Plagiarism Detection Showdown: Bing vs. Yahoo! vs. Google

Jonathan BaileyJune 3, 2009

6 minutes read

logocombo

With the launch of Microsoft’s new Bing search engine, there has been a lot of talk about which site produces the best results. Though Google is far and away the king in terms of popularity, Yahoo! still holds onto sizeable minority and, with Microsoft’s new offering, there is a promise of a three-way horse race.

But for readers of this site, one of the critical questions when choosing a search engine is which does the best job of finding duplicated content? Whether one is looking to verify that a work is original or track down plagiarism of their own work, this is an important question.
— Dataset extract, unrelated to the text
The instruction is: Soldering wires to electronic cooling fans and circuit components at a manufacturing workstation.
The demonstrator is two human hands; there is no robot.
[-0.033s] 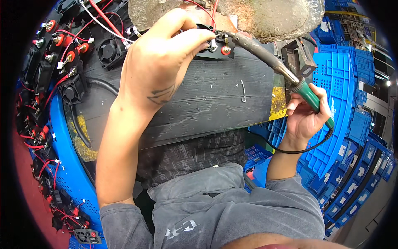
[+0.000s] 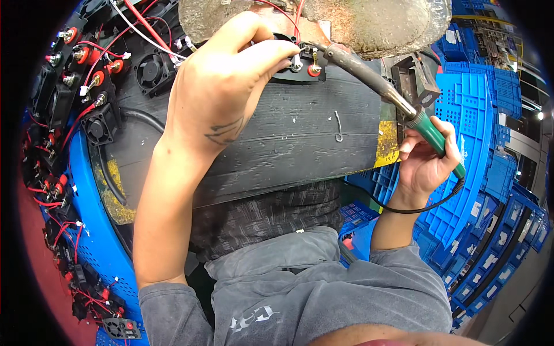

So I decided to take the three search engines and put them head to head in what I am calling the “5 Round Search Engine Deathmatch”. The goal is to find which search engine performs the best and detecting plagiarism and, if possible, find the strengths and weaknesses of the three.

Without any further ado, here is how it went down.

The Test

The goal of the test is not to be exhaustive, but to provide a quick overview of the various capabilities of the three search engines in this area. To do that, I chose five different works and ran unique phrases of those works through the search engines.

The first two works were poems of mine that had seen widespread reuse but had limited enough copying to be useful. The next two were two prose works, both with very limited reuse. The last was the Declaration of Independence, to see how many matches the search engines reported for that.

With each set of results, I went through by hand and counted the number of clear duplicate entries (matches where it was the same content, but at a different URL) and created a new total. The results of the five rounds are below.

Round 1

For this round a poem with widespread copying was used.

Search Engine	Initial Results	Duplicates	Final Total
Bing	13	2	11
Google	47	17	30
Yahoo!	57	3	54

The first test was a big win for Yahoo!. It not only found more results initially but also had fewer duplicates. Cast both a more broad and a more fine-tuned net. However, Google’s results were still respectable, catching most of the worst infringement despite having barely half of Yahoo!’s results.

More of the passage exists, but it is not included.